Recorded data:

%%

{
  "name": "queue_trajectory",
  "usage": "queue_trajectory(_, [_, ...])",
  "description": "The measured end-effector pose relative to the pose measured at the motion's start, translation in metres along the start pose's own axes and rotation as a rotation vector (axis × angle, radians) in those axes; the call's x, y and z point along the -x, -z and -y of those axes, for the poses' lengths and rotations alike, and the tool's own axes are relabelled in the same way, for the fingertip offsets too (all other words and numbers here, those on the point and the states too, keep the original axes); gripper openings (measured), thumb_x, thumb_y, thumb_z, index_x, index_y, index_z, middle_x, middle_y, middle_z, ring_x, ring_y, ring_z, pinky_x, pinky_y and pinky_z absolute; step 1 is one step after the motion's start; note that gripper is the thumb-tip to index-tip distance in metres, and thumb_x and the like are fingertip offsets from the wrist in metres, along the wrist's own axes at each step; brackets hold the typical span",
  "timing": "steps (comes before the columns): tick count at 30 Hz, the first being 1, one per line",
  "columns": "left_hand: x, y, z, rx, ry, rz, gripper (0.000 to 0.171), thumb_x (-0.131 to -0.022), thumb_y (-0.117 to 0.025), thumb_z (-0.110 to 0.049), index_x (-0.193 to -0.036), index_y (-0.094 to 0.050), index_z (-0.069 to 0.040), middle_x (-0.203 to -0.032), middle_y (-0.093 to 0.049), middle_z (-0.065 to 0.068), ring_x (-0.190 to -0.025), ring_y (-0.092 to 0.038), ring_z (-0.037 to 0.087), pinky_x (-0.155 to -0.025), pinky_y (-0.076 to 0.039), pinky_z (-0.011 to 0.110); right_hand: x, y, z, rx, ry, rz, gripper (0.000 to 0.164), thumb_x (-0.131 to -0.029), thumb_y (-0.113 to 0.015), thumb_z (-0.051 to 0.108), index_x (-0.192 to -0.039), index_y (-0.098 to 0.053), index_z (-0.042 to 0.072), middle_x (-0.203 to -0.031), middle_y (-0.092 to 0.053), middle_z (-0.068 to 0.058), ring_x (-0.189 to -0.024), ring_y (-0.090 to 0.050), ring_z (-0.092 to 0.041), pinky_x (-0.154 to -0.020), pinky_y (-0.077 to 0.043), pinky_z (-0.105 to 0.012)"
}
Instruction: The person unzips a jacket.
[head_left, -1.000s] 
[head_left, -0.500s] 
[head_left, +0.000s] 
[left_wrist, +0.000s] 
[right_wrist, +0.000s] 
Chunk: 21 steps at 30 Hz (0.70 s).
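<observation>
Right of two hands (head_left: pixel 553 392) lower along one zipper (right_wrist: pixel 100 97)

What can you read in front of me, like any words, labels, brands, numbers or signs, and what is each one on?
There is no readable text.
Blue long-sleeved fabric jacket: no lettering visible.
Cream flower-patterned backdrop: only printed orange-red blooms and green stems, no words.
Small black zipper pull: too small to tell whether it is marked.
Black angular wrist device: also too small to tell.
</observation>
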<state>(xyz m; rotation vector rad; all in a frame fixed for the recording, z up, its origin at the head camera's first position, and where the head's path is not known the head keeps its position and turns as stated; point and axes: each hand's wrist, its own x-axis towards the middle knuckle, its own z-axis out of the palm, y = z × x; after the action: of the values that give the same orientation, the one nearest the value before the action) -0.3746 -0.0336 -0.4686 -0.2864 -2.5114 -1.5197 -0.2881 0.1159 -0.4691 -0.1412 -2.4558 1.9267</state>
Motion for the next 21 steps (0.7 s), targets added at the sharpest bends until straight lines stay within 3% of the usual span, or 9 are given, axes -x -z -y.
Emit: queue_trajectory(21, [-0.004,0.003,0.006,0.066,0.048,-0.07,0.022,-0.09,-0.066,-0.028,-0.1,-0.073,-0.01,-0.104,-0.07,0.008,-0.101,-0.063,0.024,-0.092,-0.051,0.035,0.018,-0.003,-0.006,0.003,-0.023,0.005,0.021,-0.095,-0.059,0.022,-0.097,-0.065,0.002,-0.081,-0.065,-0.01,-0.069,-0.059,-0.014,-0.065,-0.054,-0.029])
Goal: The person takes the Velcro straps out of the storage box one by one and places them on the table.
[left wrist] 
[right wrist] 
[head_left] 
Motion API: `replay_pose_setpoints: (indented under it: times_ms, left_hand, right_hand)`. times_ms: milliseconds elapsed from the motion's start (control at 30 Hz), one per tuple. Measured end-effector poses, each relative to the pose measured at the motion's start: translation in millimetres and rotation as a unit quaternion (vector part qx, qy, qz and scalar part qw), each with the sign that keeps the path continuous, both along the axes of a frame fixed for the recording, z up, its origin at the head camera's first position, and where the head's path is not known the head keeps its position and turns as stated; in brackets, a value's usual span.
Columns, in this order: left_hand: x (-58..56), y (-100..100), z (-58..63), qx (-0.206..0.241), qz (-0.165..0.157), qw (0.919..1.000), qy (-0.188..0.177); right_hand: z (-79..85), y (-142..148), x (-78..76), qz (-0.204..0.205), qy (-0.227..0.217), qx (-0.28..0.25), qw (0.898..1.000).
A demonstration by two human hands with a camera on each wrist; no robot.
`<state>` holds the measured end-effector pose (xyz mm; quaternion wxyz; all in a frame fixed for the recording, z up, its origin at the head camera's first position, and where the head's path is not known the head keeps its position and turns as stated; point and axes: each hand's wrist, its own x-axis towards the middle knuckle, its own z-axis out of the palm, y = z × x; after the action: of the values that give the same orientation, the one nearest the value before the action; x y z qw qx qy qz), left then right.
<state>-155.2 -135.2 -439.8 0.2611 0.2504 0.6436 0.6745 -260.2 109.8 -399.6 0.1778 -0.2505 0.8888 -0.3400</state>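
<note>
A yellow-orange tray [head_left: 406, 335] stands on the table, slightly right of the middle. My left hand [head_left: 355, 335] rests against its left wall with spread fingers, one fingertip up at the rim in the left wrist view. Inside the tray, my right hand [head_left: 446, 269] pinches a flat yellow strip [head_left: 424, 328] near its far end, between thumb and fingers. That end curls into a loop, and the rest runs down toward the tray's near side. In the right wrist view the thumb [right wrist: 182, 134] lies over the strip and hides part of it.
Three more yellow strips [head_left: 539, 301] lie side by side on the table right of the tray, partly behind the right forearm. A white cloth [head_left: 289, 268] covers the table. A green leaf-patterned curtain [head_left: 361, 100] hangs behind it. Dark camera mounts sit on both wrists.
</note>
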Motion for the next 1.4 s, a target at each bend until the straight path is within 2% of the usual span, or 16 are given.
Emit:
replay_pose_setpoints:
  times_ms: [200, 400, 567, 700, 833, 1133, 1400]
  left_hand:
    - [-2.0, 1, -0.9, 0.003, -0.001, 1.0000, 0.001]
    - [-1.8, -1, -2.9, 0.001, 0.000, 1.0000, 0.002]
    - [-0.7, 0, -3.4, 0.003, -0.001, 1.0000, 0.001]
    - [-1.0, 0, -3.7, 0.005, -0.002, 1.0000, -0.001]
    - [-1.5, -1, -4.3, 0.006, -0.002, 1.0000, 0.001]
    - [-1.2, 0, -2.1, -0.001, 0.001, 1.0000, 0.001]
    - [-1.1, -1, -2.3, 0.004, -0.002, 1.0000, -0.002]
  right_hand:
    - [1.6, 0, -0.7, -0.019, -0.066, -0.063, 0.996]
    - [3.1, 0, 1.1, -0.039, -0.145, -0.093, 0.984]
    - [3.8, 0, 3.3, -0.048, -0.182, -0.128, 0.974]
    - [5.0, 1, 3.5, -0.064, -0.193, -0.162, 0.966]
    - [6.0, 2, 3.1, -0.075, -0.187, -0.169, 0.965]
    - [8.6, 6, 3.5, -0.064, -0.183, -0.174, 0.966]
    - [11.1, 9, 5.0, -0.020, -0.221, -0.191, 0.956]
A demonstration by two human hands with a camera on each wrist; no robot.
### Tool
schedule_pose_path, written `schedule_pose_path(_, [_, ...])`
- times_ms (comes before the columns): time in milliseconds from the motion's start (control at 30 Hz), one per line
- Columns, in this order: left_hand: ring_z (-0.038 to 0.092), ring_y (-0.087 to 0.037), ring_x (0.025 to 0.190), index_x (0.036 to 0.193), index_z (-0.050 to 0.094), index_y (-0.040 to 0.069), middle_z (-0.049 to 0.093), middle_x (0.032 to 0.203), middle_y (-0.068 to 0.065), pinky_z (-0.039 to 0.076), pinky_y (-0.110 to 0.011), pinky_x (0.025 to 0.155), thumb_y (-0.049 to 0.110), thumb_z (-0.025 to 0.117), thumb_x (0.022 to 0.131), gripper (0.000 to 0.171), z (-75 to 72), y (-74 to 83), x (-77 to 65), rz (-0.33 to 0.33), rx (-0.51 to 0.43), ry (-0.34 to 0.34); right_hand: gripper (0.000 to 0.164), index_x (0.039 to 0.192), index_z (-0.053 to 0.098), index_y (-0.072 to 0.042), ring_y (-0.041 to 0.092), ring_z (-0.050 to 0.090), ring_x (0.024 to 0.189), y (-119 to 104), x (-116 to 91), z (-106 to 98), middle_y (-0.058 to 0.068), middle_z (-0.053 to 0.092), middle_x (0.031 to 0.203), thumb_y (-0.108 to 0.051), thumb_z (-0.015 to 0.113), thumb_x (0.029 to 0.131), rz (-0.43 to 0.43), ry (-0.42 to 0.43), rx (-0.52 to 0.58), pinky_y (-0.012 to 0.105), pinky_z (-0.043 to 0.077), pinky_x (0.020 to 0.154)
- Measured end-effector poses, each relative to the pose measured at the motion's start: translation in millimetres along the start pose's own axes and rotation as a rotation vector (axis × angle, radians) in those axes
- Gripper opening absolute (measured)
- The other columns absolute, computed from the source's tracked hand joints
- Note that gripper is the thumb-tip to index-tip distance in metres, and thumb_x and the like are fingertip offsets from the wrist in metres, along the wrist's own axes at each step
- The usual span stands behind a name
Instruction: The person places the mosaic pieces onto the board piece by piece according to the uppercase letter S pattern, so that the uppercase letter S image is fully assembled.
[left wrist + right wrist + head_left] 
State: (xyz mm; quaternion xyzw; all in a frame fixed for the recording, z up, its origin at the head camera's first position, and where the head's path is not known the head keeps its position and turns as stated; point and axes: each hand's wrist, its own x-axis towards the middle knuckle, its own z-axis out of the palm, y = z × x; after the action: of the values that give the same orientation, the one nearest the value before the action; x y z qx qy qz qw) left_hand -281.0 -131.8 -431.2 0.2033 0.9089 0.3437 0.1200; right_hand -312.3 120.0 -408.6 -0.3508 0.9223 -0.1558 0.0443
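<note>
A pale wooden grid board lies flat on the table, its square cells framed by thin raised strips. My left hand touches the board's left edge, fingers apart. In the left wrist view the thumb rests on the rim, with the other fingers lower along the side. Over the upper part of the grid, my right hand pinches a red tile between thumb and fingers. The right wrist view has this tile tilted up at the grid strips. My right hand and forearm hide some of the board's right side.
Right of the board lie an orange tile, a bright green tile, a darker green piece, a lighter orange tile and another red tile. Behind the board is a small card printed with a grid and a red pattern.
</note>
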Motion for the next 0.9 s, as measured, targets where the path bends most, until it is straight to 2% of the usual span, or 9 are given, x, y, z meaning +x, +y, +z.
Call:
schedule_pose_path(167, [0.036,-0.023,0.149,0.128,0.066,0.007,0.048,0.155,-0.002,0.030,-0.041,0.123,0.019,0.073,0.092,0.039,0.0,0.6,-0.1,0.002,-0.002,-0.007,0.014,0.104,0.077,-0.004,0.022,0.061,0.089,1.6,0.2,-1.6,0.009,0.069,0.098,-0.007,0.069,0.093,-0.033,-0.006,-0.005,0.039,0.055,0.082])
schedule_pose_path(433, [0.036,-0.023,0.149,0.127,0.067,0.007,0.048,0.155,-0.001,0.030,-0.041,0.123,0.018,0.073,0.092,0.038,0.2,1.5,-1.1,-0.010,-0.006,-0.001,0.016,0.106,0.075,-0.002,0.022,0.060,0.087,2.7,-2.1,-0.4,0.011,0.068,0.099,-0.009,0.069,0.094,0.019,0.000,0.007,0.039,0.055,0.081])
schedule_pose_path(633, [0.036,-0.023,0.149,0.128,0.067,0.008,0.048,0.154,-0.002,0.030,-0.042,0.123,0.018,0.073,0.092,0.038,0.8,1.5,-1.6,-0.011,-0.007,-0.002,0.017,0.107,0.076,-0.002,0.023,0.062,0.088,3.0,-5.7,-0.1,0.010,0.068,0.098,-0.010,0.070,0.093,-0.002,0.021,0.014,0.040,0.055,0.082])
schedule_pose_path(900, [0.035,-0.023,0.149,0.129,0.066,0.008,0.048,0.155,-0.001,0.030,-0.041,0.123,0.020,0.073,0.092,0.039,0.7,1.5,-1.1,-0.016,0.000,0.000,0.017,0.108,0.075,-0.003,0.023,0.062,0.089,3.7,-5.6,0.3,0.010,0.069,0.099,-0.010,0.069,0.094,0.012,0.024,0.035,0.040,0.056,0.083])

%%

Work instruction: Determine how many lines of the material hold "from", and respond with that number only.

Written answer: 5